## [WHAT THE TASK ASKS]
What you return should be the lines from the first line of the records below through the line holding "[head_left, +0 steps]", unchanged.

Collection entries:
■ ■ ■ ■

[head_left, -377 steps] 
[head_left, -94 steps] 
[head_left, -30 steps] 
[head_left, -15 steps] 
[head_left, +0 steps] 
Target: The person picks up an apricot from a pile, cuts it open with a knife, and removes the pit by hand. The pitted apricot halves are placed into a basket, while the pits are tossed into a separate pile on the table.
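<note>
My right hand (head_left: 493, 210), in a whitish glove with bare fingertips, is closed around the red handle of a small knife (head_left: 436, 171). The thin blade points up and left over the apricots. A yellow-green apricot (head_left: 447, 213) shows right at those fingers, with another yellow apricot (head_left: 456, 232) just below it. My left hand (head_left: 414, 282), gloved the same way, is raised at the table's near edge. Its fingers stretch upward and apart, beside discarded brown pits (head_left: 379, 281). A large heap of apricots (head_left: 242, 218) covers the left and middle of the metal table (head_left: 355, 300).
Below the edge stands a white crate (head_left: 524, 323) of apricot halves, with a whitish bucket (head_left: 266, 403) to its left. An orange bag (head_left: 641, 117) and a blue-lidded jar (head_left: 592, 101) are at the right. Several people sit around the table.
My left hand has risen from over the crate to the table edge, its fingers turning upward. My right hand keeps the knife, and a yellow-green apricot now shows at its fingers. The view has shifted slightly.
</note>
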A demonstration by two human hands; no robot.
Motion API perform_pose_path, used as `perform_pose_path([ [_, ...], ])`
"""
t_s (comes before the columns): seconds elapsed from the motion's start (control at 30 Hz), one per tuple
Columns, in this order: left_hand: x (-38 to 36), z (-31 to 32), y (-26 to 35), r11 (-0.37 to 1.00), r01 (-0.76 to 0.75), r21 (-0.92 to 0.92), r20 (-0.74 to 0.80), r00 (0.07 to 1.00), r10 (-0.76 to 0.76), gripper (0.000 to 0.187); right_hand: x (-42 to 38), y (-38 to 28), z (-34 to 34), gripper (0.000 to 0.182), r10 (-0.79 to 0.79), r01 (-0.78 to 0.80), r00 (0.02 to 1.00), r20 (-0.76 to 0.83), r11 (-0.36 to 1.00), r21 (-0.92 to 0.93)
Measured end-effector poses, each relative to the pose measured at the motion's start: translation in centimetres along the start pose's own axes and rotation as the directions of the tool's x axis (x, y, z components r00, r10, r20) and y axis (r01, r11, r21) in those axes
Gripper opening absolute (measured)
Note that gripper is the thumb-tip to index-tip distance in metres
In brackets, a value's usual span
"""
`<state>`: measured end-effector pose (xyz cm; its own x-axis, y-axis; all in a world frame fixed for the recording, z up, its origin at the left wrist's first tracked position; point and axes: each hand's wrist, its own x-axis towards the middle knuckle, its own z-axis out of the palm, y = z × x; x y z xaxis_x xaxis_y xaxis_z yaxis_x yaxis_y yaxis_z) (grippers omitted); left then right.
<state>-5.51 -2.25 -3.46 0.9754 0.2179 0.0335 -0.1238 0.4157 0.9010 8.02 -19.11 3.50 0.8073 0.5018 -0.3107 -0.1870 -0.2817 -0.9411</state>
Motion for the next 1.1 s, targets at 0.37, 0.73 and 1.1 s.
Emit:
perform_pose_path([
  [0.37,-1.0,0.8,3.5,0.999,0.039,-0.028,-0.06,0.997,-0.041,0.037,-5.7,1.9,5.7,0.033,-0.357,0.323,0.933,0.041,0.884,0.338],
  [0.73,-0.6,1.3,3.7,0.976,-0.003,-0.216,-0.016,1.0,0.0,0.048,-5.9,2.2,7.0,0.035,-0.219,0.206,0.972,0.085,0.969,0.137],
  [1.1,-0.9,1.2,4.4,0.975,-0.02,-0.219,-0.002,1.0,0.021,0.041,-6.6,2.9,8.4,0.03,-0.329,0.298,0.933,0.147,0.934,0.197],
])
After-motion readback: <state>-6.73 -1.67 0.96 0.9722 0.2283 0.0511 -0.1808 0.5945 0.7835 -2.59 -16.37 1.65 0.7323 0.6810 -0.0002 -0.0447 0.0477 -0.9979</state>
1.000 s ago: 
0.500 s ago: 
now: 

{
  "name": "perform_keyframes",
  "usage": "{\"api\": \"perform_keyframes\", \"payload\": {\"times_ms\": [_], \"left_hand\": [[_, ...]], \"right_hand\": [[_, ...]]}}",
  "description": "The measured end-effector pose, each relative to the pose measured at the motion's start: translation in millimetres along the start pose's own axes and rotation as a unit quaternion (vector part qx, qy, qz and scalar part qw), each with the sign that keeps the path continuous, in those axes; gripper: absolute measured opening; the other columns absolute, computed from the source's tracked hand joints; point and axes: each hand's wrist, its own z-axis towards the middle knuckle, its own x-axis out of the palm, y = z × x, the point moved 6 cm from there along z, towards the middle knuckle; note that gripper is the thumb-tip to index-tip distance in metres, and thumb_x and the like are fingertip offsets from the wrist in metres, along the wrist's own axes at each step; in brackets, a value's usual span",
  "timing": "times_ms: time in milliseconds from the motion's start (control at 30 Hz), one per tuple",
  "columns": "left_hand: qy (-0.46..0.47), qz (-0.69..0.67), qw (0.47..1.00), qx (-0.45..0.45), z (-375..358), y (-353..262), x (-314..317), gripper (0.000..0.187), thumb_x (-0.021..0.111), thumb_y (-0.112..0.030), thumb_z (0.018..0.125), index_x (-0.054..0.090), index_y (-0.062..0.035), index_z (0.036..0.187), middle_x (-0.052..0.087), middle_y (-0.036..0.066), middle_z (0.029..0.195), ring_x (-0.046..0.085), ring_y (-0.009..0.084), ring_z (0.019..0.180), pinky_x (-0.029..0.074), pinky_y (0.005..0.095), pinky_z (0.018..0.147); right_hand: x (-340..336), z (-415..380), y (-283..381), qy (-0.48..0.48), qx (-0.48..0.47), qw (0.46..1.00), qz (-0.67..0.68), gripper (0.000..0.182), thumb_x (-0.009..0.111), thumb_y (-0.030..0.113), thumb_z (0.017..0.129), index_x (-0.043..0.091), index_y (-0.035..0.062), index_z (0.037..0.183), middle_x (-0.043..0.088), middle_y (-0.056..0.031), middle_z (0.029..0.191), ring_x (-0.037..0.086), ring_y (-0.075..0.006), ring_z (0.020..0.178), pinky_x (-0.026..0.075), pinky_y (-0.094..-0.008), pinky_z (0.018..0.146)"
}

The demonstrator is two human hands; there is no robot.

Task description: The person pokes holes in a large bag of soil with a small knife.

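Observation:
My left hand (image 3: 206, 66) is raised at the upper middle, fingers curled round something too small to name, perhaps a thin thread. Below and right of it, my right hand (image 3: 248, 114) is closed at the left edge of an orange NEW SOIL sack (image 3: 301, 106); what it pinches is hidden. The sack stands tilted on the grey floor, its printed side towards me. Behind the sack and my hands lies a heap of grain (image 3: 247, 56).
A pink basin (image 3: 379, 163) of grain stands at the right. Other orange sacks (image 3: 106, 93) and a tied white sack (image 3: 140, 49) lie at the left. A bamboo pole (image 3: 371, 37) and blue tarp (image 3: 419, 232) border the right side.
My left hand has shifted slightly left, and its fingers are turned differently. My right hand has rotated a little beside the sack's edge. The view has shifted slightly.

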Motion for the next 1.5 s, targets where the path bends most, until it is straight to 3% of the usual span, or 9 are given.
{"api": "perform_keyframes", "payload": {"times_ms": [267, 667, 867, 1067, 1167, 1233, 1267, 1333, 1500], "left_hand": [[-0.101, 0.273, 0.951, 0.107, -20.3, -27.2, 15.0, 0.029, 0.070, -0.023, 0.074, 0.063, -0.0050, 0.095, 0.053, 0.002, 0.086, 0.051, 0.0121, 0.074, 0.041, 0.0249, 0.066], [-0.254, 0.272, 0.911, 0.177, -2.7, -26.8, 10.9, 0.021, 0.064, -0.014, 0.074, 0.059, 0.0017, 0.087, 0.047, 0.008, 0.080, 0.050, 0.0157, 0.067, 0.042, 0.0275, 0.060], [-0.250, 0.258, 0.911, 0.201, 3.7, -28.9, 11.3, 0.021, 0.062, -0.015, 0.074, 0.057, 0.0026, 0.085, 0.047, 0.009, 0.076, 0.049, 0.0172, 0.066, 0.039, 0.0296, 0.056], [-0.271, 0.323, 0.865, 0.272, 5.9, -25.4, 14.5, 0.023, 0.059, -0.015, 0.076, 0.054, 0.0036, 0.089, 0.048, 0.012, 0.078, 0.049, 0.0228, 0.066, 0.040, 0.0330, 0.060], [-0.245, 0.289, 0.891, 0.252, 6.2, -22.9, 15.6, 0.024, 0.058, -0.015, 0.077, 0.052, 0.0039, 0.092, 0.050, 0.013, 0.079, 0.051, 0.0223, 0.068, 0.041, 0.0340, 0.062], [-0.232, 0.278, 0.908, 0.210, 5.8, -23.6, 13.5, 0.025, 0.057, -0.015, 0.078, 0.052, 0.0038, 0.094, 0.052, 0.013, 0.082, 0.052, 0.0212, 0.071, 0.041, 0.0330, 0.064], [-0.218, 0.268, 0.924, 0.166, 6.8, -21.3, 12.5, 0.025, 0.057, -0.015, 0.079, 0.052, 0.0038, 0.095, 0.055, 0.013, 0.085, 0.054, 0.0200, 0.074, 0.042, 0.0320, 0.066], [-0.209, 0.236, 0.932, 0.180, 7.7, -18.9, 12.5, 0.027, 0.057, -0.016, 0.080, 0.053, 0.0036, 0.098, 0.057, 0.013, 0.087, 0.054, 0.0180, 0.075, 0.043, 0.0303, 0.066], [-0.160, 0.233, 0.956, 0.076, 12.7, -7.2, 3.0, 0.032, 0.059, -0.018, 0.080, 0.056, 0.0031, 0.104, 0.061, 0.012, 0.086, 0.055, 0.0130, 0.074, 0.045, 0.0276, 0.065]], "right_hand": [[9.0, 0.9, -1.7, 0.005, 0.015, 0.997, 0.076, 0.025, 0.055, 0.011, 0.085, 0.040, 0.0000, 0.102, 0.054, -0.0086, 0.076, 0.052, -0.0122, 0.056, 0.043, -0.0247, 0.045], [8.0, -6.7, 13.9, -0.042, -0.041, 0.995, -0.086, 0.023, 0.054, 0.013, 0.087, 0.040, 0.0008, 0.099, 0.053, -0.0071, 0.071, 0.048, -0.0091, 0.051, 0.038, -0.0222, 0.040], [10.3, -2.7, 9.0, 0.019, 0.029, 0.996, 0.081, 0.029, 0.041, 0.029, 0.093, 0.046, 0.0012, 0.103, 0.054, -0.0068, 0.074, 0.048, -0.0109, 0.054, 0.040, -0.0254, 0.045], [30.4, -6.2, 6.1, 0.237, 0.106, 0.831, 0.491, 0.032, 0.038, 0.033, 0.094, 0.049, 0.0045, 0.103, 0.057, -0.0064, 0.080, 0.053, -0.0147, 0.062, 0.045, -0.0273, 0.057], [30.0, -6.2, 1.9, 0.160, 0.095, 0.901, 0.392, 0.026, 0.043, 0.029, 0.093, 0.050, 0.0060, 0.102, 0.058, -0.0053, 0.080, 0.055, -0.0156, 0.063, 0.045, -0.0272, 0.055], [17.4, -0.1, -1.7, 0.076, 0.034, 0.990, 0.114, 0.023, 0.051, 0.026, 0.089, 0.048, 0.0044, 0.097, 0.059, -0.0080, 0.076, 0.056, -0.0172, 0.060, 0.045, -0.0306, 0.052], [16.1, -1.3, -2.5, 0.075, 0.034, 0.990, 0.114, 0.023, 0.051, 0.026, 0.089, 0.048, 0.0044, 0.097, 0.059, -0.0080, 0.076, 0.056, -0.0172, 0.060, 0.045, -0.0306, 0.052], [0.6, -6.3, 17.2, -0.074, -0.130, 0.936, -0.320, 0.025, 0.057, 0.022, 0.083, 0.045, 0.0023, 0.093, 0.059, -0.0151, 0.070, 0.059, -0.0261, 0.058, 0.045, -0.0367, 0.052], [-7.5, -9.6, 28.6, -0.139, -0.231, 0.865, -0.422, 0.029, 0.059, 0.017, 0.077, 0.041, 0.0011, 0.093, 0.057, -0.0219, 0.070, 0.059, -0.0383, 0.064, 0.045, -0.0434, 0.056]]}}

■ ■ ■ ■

## [OUTPUT OF THE TASK]
[head_left, -377 steps] 
[head_left, -94 steps] 
[head_left, -30 steps] 
[head_left, -15 steps] 
[head_left, +0 steps] 

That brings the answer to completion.